We understand the nightmare that you are in. I was diagnosed 3C in 2006. Chemo sounds very scary, but in fact it can be the gateway to giving you back your life. We will help you each step of the way. There are several posters on this site that are just starting their chemo regiment like you. Constipation and diarrhea are common problems here and we discuss "poo" often. Hang on tight and please know that you will find friends and comfort here.
(((HUGS))) Maria

Tina Brown's picture
Tina Brown
Posts: 1054
Joined: Nov 2009

Hello Jane. I am sorry you have had such a hard time with your health, but the surgery is over now which is one good thing. Chemotherapy is a means to an end. For me the 1st round of chemo was hardly noticable and I only felt mildy effected by it.

Something else which I have learnt is: the beginning bit is by far the most frightening because everything is new and scary. As the days and weeks go on you will begin to feel a little calmer as you realise and come to terms with what is happening to you. The hardest bit is behind you - the diagnosis. Chemotherapy drugs today are fantastic and they can give you drugs to stop the awful side effects.

I really wish you well. Love tina xxxxx

Keep in touch so we know how you are doing

Hissy_Fitz's picture
Posts: 1869
Joined: Sep 2009


Your story is so familiar. I was diagnosed in Sept of 2009, also stage IIIc. I was in the hospital 16 days with my surgery, due to one complication after another. I had blood transfusions, TPN feedings (due to uncontrollable vomiting), etc. It was a nightmare.

Like you, I was still very, very sick when I came home and my doctor ordered home health care nurses twice a day.

Constipation was a given for me, for quite a while. I don't know if it contributed to it or not, but I had 8-10 inches of intestine removed during the debulking surgery. I know the pain meds make it much worse. I used Miralax twice a day and it worked quite well, plus I took a lot of stool softeners. Now that I am off the pain meds, I take two stool softeners daily and have had no bowel issues for quite some time.

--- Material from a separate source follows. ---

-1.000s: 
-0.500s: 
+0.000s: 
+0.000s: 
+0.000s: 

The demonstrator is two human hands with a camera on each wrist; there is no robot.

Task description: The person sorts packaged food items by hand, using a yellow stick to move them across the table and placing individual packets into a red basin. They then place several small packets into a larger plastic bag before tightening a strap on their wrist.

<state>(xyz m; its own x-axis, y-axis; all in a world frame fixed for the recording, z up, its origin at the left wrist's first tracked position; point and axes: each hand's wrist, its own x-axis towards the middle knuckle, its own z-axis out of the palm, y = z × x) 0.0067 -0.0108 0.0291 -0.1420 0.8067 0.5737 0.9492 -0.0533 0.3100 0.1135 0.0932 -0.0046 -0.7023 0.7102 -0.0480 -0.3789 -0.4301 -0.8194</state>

I cried at the drop of a hat for weeks. Every day, I threw myself a pity party. Finally, I got past that and learned to focus on treatment and quality of life.

I had a terrible first session with the chemo, but after that, it was almost easy. Now I am finished with first line treatment and have signed up for a year of maintenance chemo. I recently ordered a tee shirt that says, "I love the smell of chemo in the morning". Don't be afraid of the chemo. Embrace it. It is the stuff that's going to keep you alive. Everything else is just small potatoes, believe me.


nancy591's picture
Posts: 1057
Joined: Sep 2009

Does anyone know how this posting got bumped up? The original posting datge is 2004.

Hissy_Fitz's picture
Posts: 1869
Joined: Sep 2009

It looks like Susan Holly bumped it/responded, then removed her comments.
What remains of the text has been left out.